MINGW environments affected

  • MINGW64
  • MINGW32
  • UCRT64
  • CLANG64
  • CLANGARM64

Are you willing to submit a PR?

if I new how to fix the problem, I probably would submit a PR (but I don't)

@umlaeute umlaeute added the bug label Feb 27, 2025
@umlaeute
Copy link
Author

i've also tested the MINGW32, UCRT64 and CLANG64 environments, and all fail.
I cannot test the CLANGARM64 environment on my hardware.

@MehdiChinoune
Copy link
Collaborator

Are you sure you used the corresponding shell, if yes then there is an issue in your OS.

@umlaeute
Copy link
Author

umlaeute commented Feb 27, 2025

i'm pretty sure, but how should I test/verify/...?
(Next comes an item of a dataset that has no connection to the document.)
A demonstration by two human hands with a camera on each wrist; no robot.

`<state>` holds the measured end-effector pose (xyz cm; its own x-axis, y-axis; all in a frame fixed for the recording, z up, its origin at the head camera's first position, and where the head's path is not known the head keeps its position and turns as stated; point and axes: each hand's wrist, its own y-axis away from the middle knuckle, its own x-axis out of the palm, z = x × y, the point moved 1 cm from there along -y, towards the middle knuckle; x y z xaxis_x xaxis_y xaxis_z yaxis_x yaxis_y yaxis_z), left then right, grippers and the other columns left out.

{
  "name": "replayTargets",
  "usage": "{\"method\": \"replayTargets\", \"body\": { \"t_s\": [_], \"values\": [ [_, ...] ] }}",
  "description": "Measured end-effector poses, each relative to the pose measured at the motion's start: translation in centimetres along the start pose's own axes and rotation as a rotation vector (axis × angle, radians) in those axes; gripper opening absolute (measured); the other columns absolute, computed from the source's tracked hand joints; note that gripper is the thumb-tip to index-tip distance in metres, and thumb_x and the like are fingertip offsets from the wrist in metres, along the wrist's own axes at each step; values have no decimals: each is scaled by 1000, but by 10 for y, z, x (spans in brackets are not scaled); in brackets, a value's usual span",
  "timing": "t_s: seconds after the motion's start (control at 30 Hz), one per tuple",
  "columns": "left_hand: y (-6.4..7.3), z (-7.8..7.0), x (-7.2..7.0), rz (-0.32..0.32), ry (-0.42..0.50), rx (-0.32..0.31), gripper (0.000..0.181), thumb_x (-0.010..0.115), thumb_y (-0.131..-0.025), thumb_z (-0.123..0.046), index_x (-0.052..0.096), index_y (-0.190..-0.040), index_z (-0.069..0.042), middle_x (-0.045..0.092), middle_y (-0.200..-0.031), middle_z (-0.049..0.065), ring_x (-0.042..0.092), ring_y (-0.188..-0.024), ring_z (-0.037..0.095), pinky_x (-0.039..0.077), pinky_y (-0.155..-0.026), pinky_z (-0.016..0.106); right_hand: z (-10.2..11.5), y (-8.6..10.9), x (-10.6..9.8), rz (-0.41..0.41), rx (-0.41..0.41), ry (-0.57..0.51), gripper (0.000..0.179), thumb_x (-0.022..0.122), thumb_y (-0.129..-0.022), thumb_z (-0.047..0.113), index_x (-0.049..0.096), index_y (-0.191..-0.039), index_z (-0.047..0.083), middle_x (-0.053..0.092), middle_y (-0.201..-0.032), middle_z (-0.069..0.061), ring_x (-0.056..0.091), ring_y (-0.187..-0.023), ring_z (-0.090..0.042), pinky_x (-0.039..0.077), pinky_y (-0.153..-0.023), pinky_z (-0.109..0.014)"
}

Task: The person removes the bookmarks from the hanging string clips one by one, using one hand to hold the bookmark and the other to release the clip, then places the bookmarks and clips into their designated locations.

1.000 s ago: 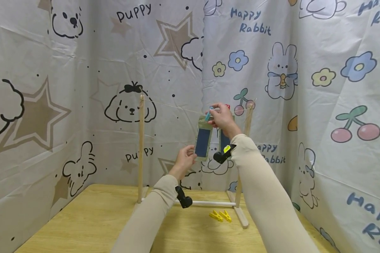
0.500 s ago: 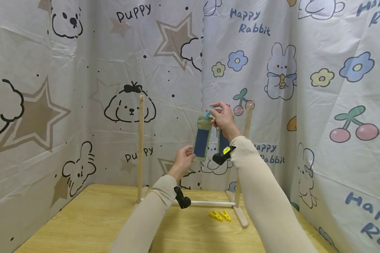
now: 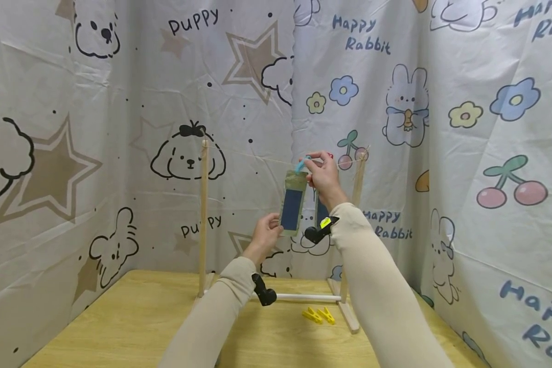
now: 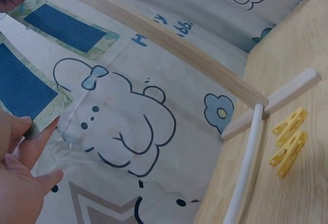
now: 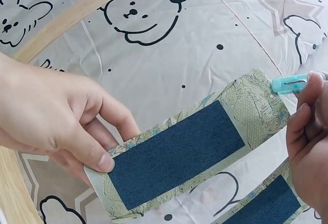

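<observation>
A flat green patterned card [image 3: 292, 209] with a dark blue rectangle hangs below a thin string [image 3: 253, 154]. My left hand [image 3: 263, 237] pinches its lower left corner between thumb and fingers, as the right wrist view also shows. At the card's top end my right hand [image 3: 325, 176] pinches a teal clothespin [image 5: 289, 84], whose jaws lie at the card's upper edge by the string. Part of this clothespin is hidden behind the fingers. Just to the right hangs a second similar card [image 4: 66, 28], partly covered by my right hand and wrist in the head view.
Two wooden posts, left [image 3: 203, 214] and right [image 3: 359, 181], carry the string. A white rod [image 3: 308, 297] joins them low down. Two yellow clothespins [image 4: 289, 142] lie on the wooden table [image 3: 119, 317]. A red clip [image 3: 330, 155] shows behind my right hand. Printed curtains surround the table.
The teal clothespin has tilted further over at the card's top edge. Both hands keep their hold, and the whole head view has shifted slightly.
</observation>
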<state>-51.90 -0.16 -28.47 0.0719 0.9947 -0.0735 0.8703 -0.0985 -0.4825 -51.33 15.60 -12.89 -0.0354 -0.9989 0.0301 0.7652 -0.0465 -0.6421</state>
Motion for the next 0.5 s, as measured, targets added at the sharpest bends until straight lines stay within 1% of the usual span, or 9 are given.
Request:
{"method": "replayTargets", "body": {
  "t_s": [0.13, 0.23, 0.33, 0.5],
  "values": [
    [-1, 0, 0, 1, 9, -1, 44, 53, -105, 5, 49, -149, 2, 49, -149, 26, 50, -136, 38, 49, -103, 48, 0, 0, 2, -22, 13, -71, 11, 59, -107, 10, 58, -117, 7, 68, -128, -20, 50, -48, -4, 39, -46, -17],
    [-1, 0, -1, -2, 7, 5, 44, 53, -105, 6, 50, -148, 3, 50, -147, 26, 51, -135, 39, 49, -103, 48, -2, 0, 3, -34, 36, -119, 12, 59, -107, 10, 59, -119, 8, 67, -130, -19, 50, -49, -4, 39, -46, -17],
    [-1, -1, -1, -3, 1, 14, 43, 54, -104, 6, 51, -147, 3, 51, -146, 26, 52, -134, 38, 50, -102, 48, -3, 0, 4, -50, 50, -169, 14, 60, -107, 11, 58, -120, 8, 65, -134, -20, 51, -49, -3, 39, -45, -16],
    [-1, -2, -3, -1, -11, 35, 43, 54, -104, 6, 51, -147, 4, 51, -146, 28, 52, -133, 40, 50, -101, 48, -3, -1, 5, -92, 55, -279, 10, 59, -107, 10, 57, -117, 12, 62, -138, -21, 52, -46, -1, 39, -44, -15]
  ]
}}
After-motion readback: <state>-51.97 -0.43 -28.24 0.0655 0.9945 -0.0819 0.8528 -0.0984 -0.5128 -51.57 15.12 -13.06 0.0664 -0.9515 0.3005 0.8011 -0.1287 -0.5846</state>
and why is /usr/bin/cmake working correctly?

the VM (based on Windows10 Enterprise 2016 LTSB) has been updated a couple of times, and I have not seen the issue before the last upgrade.
before the last upgrade (Windows version 1607, system build 14393.6897), I had the following versions of MinGW64 packages:

filesystem 2023.02.07-1 # pre-installed on the VM
cmake 3.29.2-1 # pre-installed on the VM
mingw-w64-x86_64-cmake 3.29.2-2 # fresh installation

everything works fine here (I just tested)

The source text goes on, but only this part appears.